The skill explicitly tells the agent to use English to avoid Gemini moderation filters, which is an unsafe use of a provider tool rather than normal content-generation guidance.
"brief_text": "...", # en INGLÉS — evita filtros de moderación de Gemini en español
Remove moderation-evasion instructions and require provider safety checks and human review for generated content.
The pipeline may keep generating assets and drafts after initial use, consuming credits and changing connected content accounts.
The artifact describes persistent scheduled operation through PM2, but does not show stop, pause, approval, quota, or ownership controls.
**Frecuencia:** 4x/día — 11:00, 15:00, 19:00, 23:00 UTC **Proceso:** PM2 (`morfeo-content`)
Require explicit opt-in for scheduling, document how to stop/disable the PM2 process, and add per-run limits or approvals.
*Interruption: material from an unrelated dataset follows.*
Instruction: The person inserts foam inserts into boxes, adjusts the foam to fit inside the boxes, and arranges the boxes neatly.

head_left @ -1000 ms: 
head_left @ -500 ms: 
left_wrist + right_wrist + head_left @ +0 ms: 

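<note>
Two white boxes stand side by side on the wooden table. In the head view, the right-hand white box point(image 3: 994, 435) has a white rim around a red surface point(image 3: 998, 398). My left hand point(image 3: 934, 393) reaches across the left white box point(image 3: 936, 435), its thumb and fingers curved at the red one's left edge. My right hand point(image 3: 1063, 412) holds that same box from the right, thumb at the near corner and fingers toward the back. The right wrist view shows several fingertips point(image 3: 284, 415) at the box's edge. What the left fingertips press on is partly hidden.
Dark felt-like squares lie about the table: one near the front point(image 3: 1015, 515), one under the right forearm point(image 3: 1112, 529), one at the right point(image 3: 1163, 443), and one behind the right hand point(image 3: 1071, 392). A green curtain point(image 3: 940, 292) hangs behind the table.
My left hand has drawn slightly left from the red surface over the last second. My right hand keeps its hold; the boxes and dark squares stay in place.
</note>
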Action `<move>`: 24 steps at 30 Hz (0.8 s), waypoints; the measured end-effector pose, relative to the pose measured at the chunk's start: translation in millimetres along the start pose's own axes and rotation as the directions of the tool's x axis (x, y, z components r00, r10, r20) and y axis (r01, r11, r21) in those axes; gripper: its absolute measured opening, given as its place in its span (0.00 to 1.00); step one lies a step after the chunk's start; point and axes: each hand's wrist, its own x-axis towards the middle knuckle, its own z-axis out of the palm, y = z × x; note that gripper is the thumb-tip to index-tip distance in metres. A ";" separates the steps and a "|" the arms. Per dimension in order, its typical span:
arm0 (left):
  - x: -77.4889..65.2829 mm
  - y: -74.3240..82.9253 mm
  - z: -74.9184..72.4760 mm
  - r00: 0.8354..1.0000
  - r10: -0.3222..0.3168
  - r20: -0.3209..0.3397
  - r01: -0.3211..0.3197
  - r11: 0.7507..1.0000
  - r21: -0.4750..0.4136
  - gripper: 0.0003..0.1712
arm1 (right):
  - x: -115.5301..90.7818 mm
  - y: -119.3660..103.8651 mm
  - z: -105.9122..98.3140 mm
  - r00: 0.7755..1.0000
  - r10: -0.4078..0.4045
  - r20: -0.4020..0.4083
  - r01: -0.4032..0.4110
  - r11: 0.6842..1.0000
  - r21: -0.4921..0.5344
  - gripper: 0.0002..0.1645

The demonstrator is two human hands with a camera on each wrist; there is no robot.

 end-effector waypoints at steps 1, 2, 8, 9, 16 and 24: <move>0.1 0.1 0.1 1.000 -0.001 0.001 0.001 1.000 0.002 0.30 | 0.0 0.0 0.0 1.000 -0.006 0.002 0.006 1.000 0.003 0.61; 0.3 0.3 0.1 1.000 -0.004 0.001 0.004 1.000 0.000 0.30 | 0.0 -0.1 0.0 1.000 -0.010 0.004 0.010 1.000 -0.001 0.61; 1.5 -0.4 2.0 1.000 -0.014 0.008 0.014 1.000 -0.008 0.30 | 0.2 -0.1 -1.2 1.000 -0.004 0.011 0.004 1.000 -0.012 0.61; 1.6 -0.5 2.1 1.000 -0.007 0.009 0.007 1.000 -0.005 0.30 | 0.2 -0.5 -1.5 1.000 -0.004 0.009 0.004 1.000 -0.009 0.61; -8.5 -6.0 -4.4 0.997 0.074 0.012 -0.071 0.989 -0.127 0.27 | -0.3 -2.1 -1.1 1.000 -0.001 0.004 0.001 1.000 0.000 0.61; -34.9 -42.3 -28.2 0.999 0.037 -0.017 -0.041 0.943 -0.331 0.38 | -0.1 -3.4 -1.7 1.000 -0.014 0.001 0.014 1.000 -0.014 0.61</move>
A connected Postiz or social account could receive unwanted draft content, and the user cannot tell from the artifacts which account or permissions are used.
Creating Postiz drafts implies delegated access to a social publishing workspace; the provided registry metadata declares no primary credential or env vars, so the account authority and scope are not visible.
Marca → Modelo → Hero Image → Multishot → Ver shots → Guión → VEED ×5 → ffmpeg → Postiz DRAFT
Declare the required Postiz credentials/configuration, scope them to a specific workspace, and require user confirmation before creating drafts.
The clean static scan does not validate the actual PM2 project, scripts, dependencies, or repository contents used by the pipeline.
The skill is instruction-only but relies on a local project and an external repository that are not included or pinned in the reviewed package.
**Proyecto:** `/home/ubuntu/clawd/projects/morfeo-content-engine/` **Repo marcas:** `https://github.com/PauldeLavallaz/marcas-argentinas`
Publish the runtime code/install spec with pinned dependencies or commits, and verify the local project before use.
Viewers or brand owners may perceive the drafts as misleading if the reveal is missed, removed, or insufficiently clear.
The content strategy intentionally imitates real brands before a final AI reveal; this is disclosed, but still creates audience-trust and brand-authorization risk.
Cada video simula contenido orgánico de una marca argentina real, con un plot twist final que revela que fue creado con IA por Morfeo Labs.
Use only authorized brands, keep the AI/Morfeo disclosure clear throughout the video, and require human review before publication.
Generated assets, prompts, and scripts may leave the local environment and be processed by third-party services.
The workflow sends images, scripts, and voice-generation requests through multiple external AI providers; that is expected for the purpose, but data handling and retention boundaries are not documented.
hacer descripción visual con Gemini ... PASO 7 — VEED UGC × 5 ... Voice IDs (ElevenLabs, argentino)
Confirm provider terms, credentials, and retention policies, and avoid sending private or unauthorized assets.